**EXERCISE DETAILS:**
This task calls for copying every line of the records that includes the word "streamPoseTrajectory".

DATA TO EXAMINE section start

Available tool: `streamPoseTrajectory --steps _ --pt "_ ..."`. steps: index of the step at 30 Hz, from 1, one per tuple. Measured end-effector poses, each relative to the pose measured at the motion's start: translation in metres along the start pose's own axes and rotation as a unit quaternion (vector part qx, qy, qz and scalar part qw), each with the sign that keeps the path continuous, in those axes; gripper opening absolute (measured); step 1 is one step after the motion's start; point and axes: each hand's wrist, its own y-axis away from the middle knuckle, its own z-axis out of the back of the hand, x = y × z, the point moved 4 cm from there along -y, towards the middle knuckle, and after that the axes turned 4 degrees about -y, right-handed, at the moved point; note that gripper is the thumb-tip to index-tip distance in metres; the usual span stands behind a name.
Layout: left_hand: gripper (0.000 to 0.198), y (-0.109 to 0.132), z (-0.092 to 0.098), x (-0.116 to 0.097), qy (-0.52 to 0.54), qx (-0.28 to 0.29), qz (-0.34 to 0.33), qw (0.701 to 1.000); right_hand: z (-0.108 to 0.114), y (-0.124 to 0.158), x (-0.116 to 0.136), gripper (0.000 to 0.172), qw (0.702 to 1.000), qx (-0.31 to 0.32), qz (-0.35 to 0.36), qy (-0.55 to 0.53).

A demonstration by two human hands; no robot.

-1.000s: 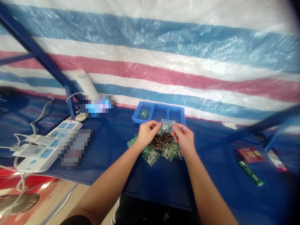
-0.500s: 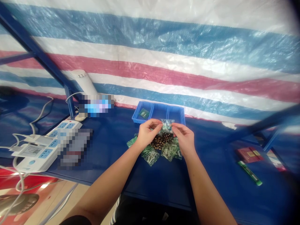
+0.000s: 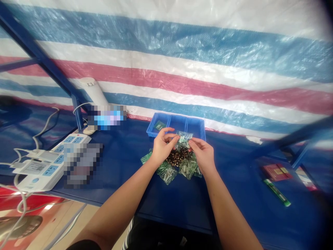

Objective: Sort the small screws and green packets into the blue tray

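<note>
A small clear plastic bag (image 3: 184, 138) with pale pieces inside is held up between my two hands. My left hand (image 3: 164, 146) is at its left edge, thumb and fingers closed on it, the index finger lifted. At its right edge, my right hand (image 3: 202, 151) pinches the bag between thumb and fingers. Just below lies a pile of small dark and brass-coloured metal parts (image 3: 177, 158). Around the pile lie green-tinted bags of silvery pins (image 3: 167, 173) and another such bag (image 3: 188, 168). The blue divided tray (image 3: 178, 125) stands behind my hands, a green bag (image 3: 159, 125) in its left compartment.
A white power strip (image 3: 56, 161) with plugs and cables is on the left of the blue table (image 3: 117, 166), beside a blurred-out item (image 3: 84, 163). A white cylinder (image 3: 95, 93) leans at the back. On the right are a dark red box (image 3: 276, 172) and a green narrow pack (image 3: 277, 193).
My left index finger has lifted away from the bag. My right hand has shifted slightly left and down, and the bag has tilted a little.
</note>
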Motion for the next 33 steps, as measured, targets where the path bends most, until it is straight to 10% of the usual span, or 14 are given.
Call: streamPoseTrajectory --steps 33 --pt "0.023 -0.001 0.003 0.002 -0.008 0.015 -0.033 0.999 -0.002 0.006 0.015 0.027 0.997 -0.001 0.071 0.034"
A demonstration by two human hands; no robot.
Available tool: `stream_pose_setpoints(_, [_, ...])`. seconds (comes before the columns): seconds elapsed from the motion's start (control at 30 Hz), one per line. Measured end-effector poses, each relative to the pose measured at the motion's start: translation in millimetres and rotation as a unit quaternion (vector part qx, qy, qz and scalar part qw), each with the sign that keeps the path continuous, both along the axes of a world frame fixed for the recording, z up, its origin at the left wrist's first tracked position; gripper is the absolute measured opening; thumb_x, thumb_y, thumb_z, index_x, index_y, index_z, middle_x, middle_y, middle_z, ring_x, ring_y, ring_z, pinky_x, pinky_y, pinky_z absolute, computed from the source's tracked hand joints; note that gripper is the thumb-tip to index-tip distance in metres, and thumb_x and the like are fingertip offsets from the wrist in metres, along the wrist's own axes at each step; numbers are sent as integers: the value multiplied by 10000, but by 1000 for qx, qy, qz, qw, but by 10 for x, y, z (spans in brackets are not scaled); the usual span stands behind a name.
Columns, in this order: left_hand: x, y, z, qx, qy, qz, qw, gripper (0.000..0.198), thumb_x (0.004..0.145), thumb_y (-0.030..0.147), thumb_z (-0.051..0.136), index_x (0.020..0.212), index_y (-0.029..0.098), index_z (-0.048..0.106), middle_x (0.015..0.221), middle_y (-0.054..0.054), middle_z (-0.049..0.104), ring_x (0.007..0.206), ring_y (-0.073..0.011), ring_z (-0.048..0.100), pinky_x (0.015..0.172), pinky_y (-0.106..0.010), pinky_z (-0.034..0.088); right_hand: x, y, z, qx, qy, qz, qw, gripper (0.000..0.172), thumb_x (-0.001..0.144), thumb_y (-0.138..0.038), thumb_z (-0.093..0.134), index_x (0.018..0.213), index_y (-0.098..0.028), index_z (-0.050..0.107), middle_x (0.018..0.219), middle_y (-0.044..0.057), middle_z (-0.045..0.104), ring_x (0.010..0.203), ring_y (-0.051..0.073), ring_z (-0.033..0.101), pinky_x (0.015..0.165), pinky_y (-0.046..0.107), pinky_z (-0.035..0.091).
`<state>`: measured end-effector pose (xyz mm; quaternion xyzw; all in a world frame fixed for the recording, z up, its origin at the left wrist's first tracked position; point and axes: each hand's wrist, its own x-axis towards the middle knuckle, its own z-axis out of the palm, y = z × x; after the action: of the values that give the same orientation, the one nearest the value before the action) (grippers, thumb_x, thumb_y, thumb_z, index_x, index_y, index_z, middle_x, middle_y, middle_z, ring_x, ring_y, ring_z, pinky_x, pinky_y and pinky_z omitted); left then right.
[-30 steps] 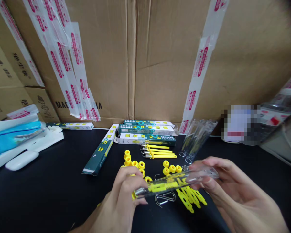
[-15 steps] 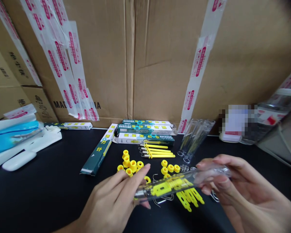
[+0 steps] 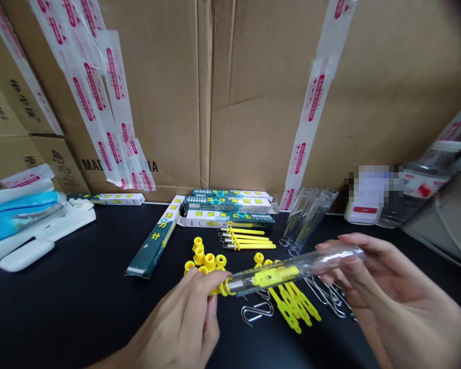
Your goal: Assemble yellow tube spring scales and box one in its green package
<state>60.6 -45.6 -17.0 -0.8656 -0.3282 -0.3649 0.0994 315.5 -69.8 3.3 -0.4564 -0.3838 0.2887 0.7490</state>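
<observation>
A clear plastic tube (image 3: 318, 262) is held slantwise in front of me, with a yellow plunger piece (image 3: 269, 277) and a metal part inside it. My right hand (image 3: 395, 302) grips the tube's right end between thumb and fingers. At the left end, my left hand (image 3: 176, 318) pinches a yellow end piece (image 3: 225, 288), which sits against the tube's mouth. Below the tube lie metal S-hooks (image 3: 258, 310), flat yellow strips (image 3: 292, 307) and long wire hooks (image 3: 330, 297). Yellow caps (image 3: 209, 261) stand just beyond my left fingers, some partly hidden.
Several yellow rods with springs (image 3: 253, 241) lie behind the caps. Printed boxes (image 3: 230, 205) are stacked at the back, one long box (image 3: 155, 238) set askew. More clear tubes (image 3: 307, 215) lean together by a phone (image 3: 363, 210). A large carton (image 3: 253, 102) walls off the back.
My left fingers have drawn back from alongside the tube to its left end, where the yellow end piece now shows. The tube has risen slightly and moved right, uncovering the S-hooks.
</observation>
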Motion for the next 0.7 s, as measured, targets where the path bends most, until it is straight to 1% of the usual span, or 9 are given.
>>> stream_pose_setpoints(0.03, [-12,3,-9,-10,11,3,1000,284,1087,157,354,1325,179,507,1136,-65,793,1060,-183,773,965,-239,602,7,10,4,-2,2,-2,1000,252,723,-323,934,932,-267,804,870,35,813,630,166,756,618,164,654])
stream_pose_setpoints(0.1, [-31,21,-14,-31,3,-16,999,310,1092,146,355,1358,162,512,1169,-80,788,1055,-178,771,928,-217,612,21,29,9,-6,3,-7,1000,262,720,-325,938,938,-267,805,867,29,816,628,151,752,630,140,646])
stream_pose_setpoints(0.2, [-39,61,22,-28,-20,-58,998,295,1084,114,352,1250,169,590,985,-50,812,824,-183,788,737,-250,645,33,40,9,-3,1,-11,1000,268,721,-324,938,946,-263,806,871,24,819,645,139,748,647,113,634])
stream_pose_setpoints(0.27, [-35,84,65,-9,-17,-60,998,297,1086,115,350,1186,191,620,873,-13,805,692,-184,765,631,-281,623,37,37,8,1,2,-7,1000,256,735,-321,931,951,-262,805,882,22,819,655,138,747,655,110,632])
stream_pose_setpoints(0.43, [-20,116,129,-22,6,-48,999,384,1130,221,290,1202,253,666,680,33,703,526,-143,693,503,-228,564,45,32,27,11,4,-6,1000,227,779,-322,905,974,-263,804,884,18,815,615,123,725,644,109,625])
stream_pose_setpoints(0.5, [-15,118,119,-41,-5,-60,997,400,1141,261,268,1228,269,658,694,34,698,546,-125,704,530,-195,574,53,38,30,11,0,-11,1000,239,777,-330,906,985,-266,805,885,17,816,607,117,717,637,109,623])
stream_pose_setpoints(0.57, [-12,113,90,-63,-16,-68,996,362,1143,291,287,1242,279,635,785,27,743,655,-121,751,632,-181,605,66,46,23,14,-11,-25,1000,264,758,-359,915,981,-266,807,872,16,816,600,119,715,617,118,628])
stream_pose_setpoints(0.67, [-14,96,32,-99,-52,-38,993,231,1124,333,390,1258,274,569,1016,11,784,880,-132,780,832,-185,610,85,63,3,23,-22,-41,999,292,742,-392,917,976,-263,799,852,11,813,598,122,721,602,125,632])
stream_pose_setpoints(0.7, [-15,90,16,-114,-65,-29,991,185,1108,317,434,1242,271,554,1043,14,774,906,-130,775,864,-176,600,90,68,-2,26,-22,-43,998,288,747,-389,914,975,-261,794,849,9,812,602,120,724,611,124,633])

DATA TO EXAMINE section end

**TASK SOLUTION:**
Available tool: `streamPoseTrajectory --steps _ --pt "_ ..."`. steps: index of the step at 30 Hz, from 1, one per tuple. Measured end-effector poses, each relative to the pose measured at the motion's start: translation in metres along the start pose's own axes and rotation as a unit quaternion (vector part qx, qy, qz and scalar part qw), each with the sign that keeps the path continuous, in those axes; gripper opening absolute (measured); step 1 is one step after the motion's start; point and axes: each hand's wrist, its own y-axis away from the middle knuckle, its own z-axis out of the back of the hand, x = y × z, the point moved 4 cm from there along -y, towards the middle knuckle, and after that the axes turned 4 degrees about -y, right-handed, at the moved point; note that gripper is the thumb-tip to index-tip distance in metres; the usual span stands behind a name.
Call: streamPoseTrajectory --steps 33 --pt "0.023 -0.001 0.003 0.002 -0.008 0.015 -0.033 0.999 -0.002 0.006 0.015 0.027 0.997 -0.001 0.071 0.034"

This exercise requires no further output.